This story out of Chicago has been eating me up. Serabi Medina, a cute 9-year-old girl was gunned down, shot in the head after riding her scooter.

43-year-old Michael Goodman was angry about neighborhood kids making noise. Incensed by 9-year-old Serabi riding “up and down the block” – Serabi had just caught up with the ice cream man! – Goodman fired off a single shot, at which point Serabi’s father told her to go back into their home. She would never make it – Goodman would follow her into the vestibule, raise his gun, and shoot Serabi in the head. Her father, who had just screamed out to Goodman asking “what are you doing?”, then tackled the shooter, causing the gun to discharge into the perp’s eye.

Goodman survived. He’s currently being held without bail.

He’s not who I’m concerned about.

Serabi’s mother was killed five years ago, also outside the apartment complex in which the family lived — back in Chicago’s West Side neighborhood of Austin in 2018. They moved to the Portage Park area of Chicago shortly after her death. Her father now is living with the trauma of losing ostensibly the two most important women in his life, both outside the home he ostensibly tried to provide for them.

All eyes should be on this man.

Words can’t encapsulate the pain her faither must be going through. Image: CBS News .

When people discuss the tragedies of violence against women, people forget that every murdered woman has any number of male relatives living with the trauma. Trauma that can, left unaddressed, manifest itself years later in any number of ugly formats. What kind of outburst will Serabi’s dad have in two, three years, if left untreated? Will he resort to suicide? Will he lash out in blind, misguided hopes of vengeance? This man needs help, and he’s not alone.

The hiker Rachel Morin who disappeared from Maryland’s Ma and Pa Trail and was later found murdered left behind a mourning sister who had to bury not only her but also her niece. Any male relatives of this family had to do similar.

Too many men leave trauma unaddressed, forgoing counseling or therapy, only to have the trauma rear its ugly head at the worst time. Will a male member of the Morin family call a female co-worker a “stupid bitch” for planning a hiking trip, without thinking or knowing why? Will Serabi Medina’s father tackle a random person in his apartment building because of “vibes”? Or perhaps an outburst on a larger scale, affecting his neighborhood? His community?
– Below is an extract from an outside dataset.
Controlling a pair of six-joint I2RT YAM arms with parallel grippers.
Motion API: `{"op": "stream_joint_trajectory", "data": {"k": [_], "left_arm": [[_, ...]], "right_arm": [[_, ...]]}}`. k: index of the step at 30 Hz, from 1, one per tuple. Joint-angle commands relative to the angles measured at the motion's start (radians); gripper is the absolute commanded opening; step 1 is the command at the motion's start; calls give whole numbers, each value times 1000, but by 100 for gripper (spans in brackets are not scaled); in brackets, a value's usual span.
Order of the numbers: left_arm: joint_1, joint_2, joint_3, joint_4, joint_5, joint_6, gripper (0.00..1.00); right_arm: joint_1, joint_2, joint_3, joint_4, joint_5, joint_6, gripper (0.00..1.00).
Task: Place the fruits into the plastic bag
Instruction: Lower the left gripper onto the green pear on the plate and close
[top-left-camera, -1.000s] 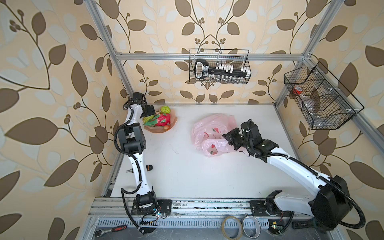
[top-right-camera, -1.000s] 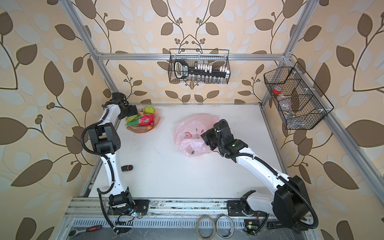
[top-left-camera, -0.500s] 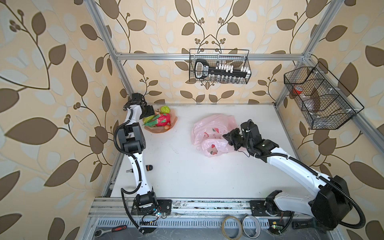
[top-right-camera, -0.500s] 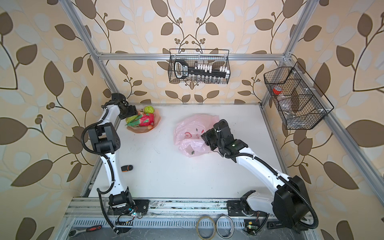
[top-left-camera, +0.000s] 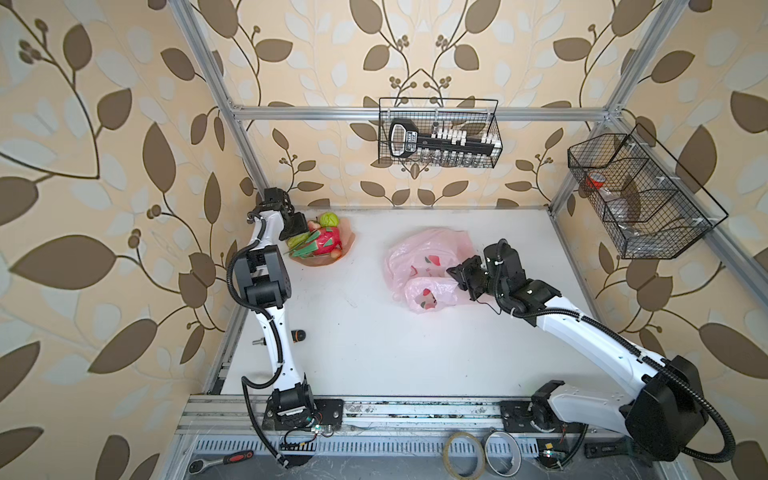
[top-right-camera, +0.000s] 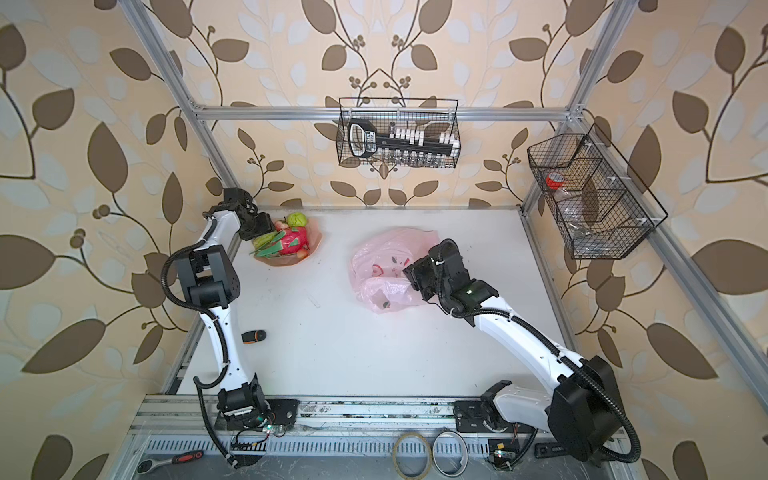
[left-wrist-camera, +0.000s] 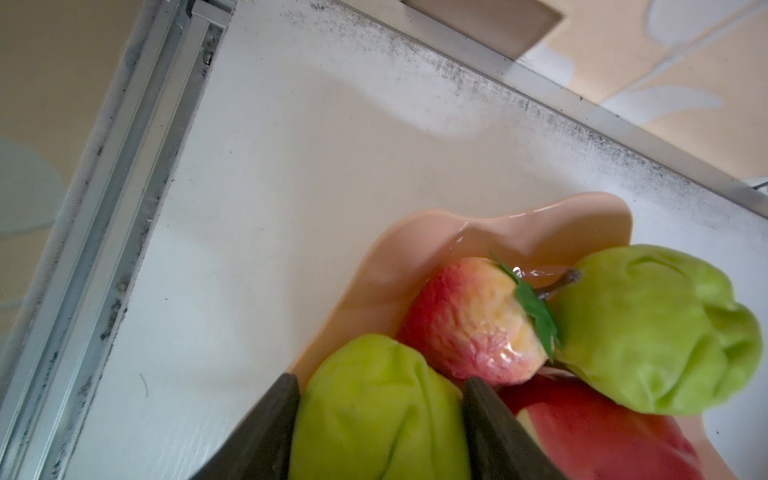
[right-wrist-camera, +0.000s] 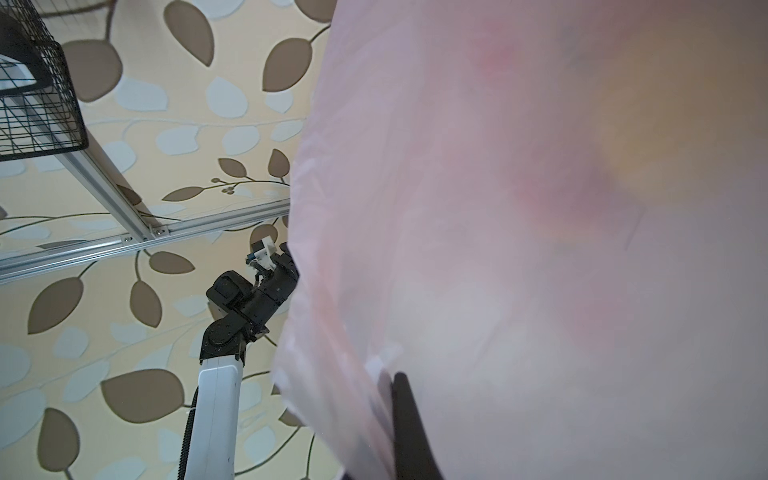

Who knows what will happen – but we do know that the common denominator in all of these scenarios is the neglect of mental health.

Men’s mental health far too often falls by the wayside as it is – but violence against women adds the double whammy of “not wanting to make it about us”. Men shouldn’t have an issue with admitting that they have PTSD or anxiety because of what happened to their daughter, their mother, their sisters. When those we love are hurt, we hurt too.

Violence against women is also violence against all the men in their lives, in their families, who loved them. Intra-familial violence against women is violence against the entire family, the entire family structure and cohesion, not just the victims of the crimes.

Praying for Serabi Medina’s father, and all the other fathers out here going through pain similar to his. Stopping violence against women doesn’t just protect women, it protects everyone.